Los bonobos son así, explica Hare, porque de la misma forma en que les sucede a los animales domesticados, hubo una selección que favoreció en los bonobos la falta de agresión y produjo estos cambios en su organismo. «Esto lo sabe cualquier criador de perros. Es muy probable que esto haya sucedido a través de las hembras, que durante generaciones han preferido a los machos menos agresivos. Es lo que se llama una selección sexual. Sucede que la selva donde viven los bonobos es tan rica en recursos, que las hembras se pueden dar el lujo de estar juntas en grandes grupos, y formar coaliciones que no se ven en los chimpancés. Ellas se ayudan y se cuidan unas a otras y desalientan a los machos que se ponen demasiado pesados».
Desafortunadamente para estas criaturas, el mercado de carne silvestre se ha convertido en una moda entre las personas adineradas de las ciudades en la República Democrática del Congo. Hubo una época en que comer gorilas, chimpancés y bonobos era tabú entre la gente rural. Pero ese tabú está desapareciendo a pasos agigantados en las ciudades.
Eso es algo que Claudine André sabe de memoria. Durante la guerra civil que asoló al Congo, la aguerrida pelirroja convenció a las autoridades de confiscar a los bonobos huérfanos producto de la cacería de carne silvestre, para criarlos en su propia casa. Después, el embajador estadounidense le ayudó a conseguir permisos para ponerlos en los jardines de las escuelas abandonadas de la ciudad. Años más tarde André logró que el gobierno le diera el santuario de Lola Ya, una hacienda llena de valles y colinas ondulantes, nada menos que el lugar de recreo del antiguo dictador Mobutu Sese Seko. Y últimamente, la joya de su corona: un bosque de 20 000 hectáreas para reintroducir a los bonobos rehabilitados en el santuario.
«Hemos liberado unos 12 bonobos ya, y lo más lindo es que dos de las hembras estaban embarazadas y han dado a luz en la selva; están muy bien. Hacen sus nidos, viven en las copas de los árboles y están cómodos. En el santuario tenemos 62, y constantemente nos llegan más».

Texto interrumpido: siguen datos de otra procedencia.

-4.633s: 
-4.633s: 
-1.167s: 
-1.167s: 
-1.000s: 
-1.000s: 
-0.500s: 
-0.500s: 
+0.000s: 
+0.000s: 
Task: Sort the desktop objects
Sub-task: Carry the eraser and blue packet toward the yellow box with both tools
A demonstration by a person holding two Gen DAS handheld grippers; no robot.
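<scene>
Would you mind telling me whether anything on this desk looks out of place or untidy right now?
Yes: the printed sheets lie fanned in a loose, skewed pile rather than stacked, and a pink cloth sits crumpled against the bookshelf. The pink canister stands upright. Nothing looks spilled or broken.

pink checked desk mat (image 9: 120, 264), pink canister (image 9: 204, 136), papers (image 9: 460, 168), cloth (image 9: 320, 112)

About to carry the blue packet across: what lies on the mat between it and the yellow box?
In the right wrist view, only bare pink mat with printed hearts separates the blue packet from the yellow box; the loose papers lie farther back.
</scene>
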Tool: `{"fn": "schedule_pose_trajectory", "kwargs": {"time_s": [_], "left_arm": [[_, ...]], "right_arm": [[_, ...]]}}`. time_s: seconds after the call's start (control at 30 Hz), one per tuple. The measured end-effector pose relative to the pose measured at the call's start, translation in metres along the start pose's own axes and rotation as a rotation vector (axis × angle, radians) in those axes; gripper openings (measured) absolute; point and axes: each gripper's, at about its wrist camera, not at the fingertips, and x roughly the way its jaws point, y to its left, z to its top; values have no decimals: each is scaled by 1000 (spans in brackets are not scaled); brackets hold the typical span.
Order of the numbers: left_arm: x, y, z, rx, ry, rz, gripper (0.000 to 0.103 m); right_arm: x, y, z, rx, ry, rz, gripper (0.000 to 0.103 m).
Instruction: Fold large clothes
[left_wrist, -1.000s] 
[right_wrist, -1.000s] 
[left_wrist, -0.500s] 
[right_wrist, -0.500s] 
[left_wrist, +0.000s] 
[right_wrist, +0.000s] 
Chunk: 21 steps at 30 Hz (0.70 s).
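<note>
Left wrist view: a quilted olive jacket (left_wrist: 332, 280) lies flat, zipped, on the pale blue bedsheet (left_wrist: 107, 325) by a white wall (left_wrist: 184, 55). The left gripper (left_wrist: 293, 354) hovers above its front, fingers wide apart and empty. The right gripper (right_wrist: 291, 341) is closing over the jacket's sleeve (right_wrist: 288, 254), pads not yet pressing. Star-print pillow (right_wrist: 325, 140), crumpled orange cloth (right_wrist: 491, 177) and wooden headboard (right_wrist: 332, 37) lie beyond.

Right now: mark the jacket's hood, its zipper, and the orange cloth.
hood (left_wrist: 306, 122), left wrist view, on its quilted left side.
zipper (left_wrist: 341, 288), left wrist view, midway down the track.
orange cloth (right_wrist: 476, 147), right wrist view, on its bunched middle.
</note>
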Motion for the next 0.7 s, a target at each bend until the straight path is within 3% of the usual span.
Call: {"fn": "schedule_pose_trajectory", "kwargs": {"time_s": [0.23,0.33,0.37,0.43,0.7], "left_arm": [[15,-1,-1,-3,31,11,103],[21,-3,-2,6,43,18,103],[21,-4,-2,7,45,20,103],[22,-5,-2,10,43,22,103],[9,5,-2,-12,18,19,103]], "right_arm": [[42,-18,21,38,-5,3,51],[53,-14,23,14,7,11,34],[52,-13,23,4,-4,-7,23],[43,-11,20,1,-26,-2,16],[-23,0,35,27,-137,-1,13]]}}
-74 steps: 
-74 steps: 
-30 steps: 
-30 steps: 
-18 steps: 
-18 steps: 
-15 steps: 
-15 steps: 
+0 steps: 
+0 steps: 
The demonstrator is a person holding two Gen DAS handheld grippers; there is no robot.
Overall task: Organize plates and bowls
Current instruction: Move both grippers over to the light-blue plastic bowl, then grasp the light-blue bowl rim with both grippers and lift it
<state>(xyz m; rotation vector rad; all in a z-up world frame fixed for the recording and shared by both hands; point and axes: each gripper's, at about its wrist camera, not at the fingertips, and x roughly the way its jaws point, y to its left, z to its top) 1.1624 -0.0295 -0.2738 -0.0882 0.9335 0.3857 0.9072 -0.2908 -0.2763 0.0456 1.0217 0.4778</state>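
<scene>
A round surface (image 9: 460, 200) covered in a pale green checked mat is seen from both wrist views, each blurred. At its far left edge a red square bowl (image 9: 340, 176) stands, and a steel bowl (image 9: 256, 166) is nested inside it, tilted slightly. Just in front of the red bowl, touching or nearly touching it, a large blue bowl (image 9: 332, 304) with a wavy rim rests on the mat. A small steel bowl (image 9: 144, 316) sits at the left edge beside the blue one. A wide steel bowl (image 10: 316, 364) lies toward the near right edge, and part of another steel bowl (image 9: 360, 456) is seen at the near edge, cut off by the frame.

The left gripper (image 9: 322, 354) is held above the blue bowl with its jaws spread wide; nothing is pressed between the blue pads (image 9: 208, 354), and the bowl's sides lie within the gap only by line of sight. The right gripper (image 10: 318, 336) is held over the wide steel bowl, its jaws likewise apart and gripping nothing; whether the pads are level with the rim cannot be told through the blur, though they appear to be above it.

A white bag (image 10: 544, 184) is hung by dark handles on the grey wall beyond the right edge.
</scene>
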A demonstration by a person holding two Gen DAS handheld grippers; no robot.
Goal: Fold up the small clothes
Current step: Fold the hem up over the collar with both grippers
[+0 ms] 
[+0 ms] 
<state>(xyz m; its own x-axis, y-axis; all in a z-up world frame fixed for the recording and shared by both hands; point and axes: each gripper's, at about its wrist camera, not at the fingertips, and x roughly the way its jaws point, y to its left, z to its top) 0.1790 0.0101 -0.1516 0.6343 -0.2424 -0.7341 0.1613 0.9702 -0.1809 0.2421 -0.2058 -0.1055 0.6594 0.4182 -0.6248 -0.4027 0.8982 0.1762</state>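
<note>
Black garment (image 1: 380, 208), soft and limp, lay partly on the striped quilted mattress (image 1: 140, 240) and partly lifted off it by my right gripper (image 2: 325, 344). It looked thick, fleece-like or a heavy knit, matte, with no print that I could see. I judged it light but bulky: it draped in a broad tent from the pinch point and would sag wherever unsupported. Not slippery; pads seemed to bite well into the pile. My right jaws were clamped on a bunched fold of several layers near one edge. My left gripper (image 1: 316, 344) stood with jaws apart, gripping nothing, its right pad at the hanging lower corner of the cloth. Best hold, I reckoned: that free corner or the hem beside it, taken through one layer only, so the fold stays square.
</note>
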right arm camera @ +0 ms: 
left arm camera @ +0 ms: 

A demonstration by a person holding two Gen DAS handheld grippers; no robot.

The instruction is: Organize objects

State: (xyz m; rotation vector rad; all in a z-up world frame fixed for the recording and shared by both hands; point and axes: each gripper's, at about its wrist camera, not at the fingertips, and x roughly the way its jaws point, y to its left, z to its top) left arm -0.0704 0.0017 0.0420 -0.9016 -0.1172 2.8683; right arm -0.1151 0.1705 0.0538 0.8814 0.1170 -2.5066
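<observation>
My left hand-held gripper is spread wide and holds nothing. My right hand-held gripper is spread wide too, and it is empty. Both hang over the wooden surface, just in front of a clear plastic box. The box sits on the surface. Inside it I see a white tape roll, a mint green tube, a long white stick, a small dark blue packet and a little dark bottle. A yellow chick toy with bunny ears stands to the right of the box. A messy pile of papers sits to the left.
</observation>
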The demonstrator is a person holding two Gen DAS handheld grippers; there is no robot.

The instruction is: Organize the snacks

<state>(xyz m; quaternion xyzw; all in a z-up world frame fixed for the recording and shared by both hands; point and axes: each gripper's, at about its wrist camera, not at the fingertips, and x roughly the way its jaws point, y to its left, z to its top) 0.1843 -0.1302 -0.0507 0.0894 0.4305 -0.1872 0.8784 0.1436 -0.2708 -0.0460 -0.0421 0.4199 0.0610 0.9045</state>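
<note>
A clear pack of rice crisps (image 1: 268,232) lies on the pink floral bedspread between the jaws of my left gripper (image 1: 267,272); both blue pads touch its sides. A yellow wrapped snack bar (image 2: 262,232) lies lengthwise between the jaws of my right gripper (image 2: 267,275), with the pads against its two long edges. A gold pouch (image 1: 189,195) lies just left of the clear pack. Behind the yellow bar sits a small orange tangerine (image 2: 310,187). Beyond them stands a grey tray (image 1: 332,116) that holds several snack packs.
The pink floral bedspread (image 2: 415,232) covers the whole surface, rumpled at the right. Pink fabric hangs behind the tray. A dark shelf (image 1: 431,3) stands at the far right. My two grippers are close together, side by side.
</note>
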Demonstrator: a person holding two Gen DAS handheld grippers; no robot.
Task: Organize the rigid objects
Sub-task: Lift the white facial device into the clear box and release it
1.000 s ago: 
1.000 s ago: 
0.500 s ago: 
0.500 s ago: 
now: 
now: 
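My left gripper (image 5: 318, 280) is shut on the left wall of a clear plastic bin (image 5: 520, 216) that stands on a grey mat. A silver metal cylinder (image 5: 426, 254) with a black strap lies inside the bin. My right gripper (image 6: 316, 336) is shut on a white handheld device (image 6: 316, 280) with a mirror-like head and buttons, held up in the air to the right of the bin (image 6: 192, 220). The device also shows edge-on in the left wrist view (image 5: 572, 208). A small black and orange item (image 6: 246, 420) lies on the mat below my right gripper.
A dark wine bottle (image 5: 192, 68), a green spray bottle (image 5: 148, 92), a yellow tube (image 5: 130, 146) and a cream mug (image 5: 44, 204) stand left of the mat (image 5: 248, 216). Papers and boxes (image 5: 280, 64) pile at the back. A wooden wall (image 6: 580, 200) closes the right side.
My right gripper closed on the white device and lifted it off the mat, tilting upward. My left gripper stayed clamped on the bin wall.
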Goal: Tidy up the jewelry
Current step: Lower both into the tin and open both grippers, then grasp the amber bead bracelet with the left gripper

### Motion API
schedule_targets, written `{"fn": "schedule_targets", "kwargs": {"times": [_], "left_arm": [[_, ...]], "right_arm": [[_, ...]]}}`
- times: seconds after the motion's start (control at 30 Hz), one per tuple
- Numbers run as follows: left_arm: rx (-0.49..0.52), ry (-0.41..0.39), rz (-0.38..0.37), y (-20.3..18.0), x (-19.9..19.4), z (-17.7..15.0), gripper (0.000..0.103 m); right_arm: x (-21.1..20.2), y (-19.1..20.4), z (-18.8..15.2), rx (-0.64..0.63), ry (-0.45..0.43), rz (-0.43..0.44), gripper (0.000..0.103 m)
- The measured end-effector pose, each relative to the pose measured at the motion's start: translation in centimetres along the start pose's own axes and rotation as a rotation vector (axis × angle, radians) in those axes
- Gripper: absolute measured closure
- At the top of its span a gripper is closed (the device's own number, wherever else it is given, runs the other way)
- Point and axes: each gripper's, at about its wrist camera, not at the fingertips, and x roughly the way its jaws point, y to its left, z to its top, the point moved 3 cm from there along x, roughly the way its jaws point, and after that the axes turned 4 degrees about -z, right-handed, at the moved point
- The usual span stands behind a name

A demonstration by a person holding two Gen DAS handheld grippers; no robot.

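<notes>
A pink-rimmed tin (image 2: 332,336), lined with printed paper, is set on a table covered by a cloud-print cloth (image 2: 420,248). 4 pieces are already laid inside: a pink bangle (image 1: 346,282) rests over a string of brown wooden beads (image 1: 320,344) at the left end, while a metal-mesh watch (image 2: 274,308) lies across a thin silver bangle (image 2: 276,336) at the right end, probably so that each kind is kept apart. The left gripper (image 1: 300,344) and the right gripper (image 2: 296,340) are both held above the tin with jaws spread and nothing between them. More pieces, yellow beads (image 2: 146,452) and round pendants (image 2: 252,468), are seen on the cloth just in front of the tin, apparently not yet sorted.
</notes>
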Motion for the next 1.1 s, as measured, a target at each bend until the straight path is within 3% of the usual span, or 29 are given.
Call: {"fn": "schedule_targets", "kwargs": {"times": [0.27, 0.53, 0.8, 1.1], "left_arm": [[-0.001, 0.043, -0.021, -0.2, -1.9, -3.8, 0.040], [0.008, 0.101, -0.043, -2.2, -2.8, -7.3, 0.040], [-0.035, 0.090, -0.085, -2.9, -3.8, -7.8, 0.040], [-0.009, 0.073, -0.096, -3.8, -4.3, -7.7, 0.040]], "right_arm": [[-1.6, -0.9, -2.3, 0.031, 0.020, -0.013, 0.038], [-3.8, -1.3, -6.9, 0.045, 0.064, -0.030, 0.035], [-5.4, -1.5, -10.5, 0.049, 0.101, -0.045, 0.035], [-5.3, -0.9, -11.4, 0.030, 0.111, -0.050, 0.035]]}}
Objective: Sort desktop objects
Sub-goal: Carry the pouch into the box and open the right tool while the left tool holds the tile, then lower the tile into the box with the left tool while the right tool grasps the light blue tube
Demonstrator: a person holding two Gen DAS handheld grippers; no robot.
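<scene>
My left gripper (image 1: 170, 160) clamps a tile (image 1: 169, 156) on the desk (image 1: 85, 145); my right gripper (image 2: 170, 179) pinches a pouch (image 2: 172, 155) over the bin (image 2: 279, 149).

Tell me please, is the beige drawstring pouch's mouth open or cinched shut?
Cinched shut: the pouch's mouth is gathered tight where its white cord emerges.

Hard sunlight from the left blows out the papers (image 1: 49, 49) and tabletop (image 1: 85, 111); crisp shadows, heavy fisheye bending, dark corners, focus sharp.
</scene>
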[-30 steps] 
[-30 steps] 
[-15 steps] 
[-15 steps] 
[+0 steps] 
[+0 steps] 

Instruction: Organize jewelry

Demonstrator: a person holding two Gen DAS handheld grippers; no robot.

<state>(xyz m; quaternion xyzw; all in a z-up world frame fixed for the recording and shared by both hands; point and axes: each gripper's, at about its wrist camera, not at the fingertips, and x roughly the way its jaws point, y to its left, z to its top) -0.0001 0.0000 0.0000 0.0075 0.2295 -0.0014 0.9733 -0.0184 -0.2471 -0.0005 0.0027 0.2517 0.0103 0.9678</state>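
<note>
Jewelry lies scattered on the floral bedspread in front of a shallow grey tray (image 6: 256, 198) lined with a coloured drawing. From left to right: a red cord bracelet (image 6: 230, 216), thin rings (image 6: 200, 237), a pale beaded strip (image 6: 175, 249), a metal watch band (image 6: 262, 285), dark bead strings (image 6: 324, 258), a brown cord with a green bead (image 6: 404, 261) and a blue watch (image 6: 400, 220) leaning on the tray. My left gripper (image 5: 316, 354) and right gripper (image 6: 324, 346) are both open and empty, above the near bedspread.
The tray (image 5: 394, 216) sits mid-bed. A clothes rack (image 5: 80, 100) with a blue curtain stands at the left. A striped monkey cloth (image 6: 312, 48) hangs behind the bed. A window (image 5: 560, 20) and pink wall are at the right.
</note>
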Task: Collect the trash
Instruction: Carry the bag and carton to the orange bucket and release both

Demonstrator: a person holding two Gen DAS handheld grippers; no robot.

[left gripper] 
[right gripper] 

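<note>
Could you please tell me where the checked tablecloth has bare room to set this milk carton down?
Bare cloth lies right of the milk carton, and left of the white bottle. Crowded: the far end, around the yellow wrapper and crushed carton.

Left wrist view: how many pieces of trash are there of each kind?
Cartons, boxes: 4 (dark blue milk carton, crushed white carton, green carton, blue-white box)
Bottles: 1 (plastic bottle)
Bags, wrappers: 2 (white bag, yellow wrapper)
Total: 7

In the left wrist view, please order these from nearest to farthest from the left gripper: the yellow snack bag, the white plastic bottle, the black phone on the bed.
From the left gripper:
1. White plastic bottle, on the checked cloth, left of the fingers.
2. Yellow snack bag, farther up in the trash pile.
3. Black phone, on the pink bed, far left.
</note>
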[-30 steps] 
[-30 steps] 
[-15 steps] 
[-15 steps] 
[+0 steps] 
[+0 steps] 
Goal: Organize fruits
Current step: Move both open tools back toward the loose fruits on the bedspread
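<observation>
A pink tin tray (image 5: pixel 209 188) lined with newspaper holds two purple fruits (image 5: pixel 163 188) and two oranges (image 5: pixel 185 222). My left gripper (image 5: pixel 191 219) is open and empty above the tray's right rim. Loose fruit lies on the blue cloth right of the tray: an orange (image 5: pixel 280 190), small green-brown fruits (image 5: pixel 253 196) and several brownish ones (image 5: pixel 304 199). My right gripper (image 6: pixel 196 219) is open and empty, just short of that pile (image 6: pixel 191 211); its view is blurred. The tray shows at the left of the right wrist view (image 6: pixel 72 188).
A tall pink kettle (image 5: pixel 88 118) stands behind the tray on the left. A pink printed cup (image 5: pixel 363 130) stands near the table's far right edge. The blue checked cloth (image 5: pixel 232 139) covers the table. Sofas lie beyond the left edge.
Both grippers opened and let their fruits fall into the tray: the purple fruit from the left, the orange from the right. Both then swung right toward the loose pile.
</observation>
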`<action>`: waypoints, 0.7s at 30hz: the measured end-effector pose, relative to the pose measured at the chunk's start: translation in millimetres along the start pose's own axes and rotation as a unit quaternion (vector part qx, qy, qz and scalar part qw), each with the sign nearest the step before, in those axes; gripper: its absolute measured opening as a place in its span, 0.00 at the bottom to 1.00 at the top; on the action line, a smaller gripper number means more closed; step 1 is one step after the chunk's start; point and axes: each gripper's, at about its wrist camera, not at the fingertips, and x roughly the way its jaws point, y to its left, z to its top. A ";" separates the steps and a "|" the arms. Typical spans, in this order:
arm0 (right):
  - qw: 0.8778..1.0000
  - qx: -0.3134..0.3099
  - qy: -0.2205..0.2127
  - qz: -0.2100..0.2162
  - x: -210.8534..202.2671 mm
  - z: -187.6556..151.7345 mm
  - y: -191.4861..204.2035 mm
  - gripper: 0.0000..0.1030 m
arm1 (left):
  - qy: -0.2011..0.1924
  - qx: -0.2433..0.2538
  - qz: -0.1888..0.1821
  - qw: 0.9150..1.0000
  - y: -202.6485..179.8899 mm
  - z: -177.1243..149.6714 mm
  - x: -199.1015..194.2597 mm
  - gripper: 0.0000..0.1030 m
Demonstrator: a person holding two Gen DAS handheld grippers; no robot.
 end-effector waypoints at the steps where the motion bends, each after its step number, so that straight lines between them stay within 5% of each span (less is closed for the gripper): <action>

Pero no fue fácil. Kinshasa estaba tan destruida y era (sigue siendo) tan pobre, que conseguir ayuda fue al principio una misión quijotesca. «Ahora hemos conseguido la atención de organizaciones serias, y les damos trabajo a 80 personas. Tenemos una escuela, seguro médico y estamos involucrados con asociaciones agrícolas. La única forma de ayudar a los bonobos es ayudando a esta gente. Es que tienen tan poco, que te parte el corazón. Pero resulta que ahora muchos de ellos se han convertido en los guardianes de los bonobos y agradecen a los simios por haberles traído un poco de bienestar a su vida».
Cada año, Lola Ya invita a miles de niños (el año pasado llegaron 13 000) de escuelas congolesas a visitar el santuario. Reciben un almuerzo y una bebida, y se les permite acercarse a los animales. «Tenemos que educar», enfatiza André. «La conservación comienza por ahí. Esa es mi única esperanza. Los niños entienden y se preocupan por los bebés bonobo. Les enseñamos que cada bebé tiene una mamá humana que no lo deja solo un instante, igual que hacen las mamás bonobo. Y estas nodrizas se encargan de quitarles el miedo que viene impreso en su rostro. Miedo de todo lo que han visto durante su captura. Sin ellas, los pequeños no sobrevivirían».